Journalist’s murder 8 years ago still exemplifies risks and impunity in Guyana, reporters say

By Larissa Manescu

In Guyana, journalists avoid putting their names in bylines and media outlets share and publish their original investigative pieces simultaneously to further protect reporters from violence, according to an International Press Institute interview with Julia Johnson, the founder of Guyana’s Prime News, and Bert Wilkinson, the AP Guyana correspondent.

IPI conducted the interview with the two media professionals to discuss the case of Ronald Waddell, a journalist who was gunned down outside of his seaside home eight years ago, in honor of International Day to End Impunity last month.

At the time, Waddell was working on exposing the actions of a government death squad involved with the disappearance and killing of about 400 young people.

According to Johnson and Wilkinson, it is believed that Waddell was slain by that same death squad, a phantom gang founded by now convicted drug and arms dealer Shaheed Roger Khan.

In a trial that charged Khan’s U.S. lawyer Robert Simels with witness tampering and obstructing justice four years ago, the prosecution's witness, Selwyn Vaughn, introduced revealing testimony that linked Khan and his phantom gang to Waddell's killing.

Vaughn, a former member of the phantom gang, testified that he served as the look-out the day four members of the squad – all former members of the Guyana police force - shot Waddell, according to daily newspaper Kaieteur News. After the shooting, Vaughn said that Khan called and told Minister of Health Dr.
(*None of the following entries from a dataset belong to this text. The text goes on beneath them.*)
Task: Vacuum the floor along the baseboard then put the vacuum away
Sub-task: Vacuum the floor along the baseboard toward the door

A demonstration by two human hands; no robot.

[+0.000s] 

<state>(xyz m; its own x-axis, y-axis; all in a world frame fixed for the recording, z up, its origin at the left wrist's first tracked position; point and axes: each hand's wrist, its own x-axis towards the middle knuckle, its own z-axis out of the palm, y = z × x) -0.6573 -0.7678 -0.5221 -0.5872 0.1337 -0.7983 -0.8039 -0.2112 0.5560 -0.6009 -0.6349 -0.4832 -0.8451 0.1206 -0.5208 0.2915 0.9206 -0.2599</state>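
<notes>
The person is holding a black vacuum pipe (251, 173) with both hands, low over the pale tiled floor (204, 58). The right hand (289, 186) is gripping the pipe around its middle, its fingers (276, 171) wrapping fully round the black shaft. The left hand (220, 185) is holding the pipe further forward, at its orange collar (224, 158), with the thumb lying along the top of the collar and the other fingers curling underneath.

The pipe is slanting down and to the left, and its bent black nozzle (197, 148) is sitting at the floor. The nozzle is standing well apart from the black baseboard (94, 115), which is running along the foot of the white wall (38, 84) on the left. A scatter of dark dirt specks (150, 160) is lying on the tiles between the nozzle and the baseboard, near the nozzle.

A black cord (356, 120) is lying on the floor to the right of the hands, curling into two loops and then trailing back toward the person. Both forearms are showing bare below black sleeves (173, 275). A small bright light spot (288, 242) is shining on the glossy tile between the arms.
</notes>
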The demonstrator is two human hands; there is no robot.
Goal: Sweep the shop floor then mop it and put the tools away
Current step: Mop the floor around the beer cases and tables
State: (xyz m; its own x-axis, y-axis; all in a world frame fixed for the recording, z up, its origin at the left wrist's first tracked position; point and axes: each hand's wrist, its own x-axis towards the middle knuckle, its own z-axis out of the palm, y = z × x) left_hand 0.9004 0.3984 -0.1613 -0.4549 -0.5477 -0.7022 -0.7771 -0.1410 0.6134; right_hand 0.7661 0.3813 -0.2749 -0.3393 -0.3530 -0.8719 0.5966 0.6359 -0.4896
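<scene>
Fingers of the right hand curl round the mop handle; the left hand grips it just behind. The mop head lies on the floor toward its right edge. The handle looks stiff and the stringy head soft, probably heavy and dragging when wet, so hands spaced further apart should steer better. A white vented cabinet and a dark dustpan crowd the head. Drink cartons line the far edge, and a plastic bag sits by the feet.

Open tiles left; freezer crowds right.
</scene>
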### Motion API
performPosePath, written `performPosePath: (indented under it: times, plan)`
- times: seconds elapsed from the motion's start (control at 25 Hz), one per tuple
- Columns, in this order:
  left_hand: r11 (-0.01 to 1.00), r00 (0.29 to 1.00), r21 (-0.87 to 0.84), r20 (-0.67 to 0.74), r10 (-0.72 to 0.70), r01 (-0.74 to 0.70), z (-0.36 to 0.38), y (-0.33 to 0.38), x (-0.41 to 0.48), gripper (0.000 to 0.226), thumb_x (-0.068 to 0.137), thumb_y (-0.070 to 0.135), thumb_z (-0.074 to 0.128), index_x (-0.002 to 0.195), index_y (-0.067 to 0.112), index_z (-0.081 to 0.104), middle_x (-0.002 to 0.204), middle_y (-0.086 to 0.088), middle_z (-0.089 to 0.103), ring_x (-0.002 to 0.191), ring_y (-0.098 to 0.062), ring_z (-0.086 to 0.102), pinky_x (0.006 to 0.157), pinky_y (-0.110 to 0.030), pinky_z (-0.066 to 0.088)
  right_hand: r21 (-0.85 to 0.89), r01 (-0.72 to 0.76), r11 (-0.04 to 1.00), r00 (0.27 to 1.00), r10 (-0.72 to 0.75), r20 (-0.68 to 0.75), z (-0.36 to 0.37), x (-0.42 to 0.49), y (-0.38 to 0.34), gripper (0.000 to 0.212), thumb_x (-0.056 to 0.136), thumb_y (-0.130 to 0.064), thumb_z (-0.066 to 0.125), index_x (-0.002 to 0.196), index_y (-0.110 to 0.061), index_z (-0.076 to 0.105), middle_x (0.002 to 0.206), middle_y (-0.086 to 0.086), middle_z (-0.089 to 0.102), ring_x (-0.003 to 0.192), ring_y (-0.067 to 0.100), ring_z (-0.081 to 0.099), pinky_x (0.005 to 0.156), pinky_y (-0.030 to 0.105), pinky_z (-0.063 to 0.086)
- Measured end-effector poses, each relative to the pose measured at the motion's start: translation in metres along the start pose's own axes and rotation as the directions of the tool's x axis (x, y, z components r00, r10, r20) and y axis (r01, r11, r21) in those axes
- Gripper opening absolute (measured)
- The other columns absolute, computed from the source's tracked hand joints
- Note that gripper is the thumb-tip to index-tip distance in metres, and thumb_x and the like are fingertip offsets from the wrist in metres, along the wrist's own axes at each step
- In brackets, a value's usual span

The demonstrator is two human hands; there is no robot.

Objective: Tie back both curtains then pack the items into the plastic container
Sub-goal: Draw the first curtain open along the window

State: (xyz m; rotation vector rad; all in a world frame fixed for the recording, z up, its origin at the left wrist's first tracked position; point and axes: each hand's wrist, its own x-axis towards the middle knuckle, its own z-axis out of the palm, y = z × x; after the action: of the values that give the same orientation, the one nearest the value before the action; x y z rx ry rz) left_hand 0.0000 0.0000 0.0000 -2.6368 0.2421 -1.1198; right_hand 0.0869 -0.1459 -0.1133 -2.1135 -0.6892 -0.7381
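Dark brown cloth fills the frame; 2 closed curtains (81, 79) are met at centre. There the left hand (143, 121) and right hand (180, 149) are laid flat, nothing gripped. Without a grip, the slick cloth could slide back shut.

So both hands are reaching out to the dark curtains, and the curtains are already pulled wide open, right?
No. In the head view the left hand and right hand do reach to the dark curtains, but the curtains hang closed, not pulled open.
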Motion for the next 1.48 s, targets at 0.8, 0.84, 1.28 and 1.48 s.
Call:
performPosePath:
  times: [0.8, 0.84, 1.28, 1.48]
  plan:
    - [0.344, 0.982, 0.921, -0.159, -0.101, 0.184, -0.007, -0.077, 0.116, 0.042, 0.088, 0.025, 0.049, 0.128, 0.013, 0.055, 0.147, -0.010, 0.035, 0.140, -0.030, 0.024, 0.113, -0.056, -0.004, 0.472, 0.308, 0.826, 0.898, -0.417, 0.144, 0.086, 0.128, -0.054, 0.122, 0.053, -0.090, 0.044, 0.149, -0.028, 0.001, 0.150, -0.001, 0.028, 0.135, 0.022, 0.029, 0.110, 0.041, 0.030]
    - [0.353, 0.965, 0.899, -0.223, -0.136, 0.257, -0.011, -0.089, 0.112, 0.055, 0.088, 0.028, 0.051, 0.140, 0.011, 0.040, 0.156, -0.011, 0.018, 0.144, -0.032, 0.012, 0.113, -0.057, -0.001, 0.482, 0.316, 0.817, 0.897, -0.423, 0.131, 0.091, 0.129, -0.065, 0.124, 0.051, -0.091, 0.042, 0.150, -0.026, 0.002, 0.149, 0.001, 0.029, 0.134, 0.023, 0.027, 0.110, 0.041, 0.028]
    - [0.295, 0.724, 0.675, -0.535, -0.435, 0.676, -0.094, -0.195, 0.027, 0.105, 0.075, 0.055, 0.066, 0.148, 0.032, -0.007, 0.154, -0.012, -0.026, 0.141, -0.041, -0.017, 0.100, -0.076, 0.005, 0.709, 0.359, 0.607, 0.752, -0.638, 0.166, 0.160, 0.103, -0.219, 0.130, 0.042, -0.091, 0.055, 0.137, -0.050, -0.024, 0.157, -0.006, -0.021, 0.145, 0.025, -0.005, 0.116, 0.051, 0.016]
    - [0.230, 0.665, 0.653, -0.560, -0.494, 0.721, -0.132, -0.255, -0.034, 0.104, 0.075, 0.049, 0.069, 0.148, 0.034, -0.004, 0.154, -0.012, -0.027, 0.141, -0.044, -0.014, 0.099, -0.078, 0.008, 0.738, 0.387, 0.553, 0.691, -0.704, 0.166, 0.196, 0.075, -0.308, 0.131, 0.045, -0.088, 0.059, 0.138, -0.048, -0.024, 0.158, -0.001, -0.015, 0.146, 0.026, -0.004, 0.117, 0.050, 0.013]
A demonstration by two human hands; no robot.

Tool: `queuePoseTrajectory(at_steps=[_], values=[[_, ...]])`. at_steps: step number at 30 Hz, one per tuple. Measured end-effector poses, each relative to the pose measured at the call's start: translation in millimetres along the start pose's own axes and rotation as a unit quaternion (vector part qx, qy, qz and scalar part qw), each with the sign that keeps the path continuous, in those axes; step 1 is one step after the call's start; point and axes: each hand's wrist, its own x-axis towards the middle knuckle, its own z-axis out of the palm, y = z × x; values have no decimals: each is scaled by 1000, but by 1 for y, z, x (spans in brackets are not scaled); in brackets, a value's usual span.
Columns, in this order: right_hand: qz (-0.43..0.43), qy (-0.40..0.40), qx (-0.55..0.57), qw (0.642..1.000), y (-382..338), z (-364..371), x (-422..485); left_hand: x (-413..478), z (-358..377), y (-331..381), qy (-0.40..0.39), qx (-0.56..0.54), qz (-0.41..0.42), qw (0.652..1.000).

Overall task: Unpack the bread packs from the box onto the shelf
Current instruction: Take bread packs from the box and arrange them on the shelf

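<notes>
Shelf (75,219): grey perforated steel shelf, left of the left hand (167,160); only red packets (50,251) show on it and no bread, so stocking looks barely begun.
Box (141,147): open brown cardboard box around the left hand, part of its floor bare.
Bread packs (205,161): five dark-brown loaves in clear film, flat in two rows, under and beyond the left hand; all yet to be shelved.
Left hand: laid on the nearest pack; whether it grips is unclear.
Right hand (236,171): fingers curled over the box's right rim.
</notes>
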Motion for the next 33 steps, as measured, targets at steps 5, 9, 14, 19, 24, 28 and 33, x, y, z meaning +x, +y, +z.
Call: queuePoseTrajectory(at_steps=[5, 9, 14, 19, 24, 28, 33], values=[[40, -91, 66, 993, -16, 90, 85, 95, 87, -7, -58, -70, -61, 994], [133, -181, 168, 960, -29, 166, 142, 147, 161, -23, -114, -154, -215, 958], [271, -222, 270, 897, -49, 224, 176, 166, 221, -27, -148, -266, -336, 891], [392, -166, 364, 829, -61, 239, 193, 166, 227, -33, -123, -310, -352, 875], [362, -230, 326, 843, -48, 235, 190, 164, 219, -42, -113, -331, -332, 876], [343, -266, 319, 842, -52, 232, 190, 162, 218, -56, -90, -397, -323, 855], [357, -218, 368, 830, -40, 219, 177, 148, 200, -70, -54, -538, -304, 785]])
Leslie Ramsammy to order the doctors treating Waddell at Georgetown Public Hospital to let him die.

Vaughn is now a part of the U.S. Witness Protection Program, but his revelations haven’t been used to bring justice to Waddell’s case, according to Johnson and Wilkinson. The pair said that the police in Guyana stated that the evidence could not be used unless Vaughn swore to the information in a local court, and have since failed to conduct an investigation despite media pressure to keep the case alive.

The information provided by Johnson and Wilkinson shows a clear link between gang violence and authority figures in the Caribbean nation that still exists to this day, causing journalists reporting on corruption to be extremely wary about attributing their work.

Last year, IFEX featured Guyanese writer and human rights activist Freddie Kissoon in its campaign for International Day to End Impunity. Kissoon received retaliation for writing critical commentary pieces, including being fired from his lecturer position at the University of Guyana, his wife losing her job at a state-owned company, losing a $40,000 libel suit with former Guyanese President Bharrat Jagdeo and having human feces thrown at both him and his wife.

In an August 2012 opinion piece for Kaieteur News, Kissoon wrote, "I may be the second most molested victim of state oppression in post-independent Guyana... My concern is for my life. Could one day this relentless pursuit of me, end in my murder?"